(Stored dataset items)
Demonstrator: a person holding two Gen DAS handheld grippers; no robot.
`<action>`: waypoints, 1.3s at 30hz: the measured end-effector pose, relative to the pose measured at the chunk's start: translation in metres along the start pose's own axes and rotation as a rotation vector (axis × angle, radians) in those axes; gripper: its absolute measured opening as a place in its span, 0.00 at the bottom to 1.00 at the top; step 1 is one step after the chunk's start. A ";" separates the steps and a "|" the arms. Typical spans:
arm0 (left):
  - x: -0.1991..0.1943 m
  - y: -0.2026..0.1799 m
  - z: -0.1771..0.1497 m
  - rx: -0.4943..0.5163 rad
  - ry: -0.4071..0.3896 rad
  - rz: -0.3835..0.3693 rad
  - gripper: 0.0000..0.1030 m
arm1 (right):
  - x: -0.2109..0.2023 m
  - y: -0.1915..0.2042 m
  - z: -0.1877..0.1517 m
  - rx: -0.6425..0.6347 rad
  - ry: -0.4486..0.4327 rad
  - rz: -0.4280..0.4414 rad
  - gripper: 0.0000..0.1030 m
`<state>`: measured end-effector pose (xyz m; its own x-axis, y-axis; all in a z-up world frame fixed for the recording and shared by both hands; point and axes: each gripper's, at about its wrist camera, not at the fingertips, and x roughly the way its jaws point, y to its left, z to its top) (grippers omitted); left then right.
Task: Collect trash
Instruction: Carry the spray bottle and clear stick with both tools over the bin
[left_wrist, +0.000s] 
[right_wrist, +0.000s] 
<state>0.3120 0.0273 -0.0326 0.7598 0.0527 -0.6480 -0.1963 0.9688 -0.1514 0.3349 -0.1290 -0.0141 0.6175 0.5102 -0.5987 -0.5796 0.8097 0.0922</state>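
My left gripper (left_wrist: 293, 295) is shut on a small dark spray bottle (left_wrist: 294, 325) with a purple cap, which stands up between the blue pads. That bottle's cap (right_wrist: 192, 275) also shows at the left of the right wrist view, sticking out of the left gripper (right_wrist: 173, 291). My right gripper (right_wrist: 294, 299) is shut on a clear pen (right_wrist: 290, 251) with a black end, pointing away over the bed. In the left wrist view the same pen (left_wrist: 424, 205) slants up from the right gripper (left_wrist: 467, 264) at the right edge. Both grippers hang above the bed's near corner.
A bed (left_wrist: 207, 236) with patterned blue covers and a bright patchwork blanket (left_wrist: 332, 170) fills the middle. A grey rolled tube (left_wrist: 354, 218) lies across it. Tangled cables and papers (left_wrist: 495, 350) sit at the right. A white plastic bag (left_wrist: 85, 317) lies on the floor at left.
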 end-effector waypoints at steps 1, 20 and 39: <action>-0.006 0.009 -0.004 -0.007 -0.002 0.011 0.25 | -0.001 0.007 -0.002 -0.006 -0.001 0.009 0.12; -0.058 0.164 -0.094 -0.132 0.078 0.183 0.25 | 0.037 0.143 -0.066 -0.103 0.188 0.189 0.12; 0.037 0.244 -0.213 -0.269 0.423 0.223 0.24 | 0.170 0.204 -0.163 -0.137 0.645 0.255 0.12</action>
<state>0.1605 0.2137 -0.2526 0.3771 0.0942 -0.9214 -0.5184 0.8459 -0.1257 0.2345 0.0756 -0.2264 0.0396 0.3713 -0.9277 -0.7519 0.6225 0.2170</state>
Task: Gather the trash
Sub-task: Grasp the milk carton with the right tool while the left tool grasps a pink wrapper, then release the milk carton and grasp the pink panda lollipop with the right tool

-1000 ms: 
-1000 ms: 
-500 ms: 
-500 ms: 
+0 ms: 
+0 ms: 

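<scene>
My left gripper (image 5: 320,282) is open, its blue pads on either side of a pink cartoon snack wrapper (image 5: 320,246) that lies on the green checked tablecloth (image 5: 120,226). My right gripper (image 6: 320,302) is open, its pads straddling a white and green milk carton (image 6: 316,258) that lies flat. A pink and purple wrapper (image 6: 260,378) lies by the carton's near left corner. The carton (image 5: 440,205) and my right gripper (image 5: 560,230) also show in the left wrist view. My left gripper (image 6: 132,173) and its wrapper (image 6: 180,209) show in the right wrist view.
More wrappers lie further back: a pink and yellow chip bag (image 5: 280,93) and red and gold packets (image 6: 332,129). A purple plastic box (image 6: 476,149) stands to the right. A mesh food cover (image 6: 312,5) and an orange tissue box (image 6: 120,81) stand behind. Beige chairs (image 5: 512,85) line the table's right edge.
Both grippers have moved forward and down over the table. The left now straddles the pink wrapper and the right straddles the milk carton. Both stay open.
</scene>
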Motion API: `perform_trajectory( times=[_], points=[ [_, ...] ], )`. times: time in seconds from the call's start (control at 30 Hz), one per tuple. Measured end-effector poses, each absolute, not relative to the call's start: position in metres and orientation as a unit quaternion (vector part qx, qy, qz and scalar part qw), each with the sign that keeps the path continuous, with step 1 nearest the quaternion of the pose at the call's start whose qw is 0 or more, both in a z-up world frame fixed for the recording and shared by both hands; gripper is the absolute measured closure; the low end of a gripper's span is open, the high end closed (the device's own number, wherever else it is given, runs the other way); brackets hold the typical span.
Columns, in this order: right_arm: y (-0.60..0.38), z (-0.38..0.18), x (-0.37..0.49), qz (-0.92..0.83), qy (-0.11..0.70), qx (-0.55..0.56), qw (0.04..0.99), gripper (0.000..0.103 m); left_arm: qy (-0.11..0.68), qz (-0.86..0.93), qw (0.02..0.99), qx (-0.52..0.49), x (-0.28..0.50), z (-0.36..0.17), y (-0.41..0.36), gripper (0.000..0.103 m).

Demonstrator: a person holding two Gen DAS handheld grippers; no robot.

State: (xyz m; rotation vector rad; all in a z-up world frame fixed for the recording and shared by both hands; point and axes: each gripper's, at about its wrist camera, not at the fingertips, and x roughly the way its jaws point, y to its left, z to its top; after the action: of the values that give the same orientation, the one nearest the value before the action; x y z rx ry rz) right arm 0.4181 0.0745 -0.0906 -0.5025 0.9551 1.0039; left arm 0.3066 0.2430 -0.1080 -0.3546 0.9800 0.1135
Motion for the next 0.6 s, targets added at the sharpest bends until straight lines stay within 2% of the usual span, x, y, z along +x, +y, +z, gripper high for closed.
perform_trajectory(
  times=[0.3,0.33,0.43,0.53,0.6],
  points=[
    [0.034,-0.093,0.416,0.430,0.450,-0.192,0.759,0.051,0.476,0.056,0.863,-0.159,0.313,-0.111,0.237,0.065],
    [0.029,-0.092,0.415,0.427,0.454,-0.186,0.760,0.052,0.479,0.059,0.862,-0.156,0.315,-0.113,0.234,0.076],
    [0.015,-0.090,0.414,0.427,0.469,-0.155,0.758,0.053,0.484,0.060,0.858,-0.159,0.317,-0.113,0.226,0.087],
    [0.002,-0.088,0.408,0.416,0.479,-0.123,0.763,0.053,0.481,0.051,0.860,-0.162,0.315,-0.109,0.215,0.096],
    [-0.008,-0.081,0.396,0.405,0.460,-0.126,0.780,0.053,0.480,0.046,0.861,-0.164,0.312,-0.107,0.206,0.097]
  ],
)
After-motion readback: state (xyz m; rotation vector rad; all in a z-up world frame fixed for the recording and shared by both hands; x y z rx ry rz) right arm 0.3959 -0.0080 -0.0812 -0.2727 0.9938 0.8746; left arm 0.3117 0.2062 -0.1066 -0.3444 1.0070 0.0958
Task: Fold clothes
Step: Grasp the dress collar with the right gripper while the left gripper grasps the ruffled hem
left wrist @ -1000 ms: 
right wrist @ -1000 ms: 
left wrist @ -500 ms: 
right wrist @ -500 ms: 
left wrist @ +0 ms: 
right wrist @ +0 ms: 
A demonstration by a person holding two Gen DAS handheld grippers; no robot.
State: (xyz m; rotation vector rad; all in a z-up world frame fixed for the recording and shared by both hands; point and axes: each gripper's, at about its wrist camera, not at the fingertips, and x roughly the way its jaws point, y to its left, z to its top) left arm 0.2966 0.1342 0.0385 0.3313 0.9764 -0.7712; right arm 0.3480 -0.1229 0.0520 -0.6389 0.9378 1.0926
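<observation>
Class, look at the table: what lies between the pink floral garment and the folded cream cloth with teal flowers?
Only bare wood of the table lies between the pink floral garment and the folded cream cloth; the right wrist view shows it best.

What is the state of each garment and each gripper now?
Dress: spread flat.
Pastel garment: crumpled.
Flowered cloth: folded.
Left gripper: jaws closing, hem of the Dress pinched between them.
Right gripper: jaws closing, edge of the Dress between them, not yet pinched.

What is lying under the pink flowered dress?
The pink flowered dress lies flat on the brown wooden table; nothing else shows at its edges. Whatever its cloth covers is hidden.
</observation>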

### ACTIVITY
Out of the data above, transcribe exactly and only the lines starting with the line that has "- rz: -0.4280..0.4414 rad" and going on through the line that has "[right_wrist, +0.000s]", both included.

### TASK OUTPUT
  - rz: -0.4280..0.4414 rad
  - gripper: 0.0000..0.1030 m
`<state>`: measured end-effector pose (xyz m; its own x-axis, y-axis; all in a z-up world frame fixed for the recording and shared by both hands; point and axes: each gripper's, at about its wrist camera, not at the fingertips, and x roughly the way its jaws point, y to its left, z to its top) (grippers omitted); left then right.
Task: Collect trash
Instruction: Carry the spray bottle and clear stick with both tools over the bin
[left_wrist, +0.000s] 
[right_wrist, +0.000s] 

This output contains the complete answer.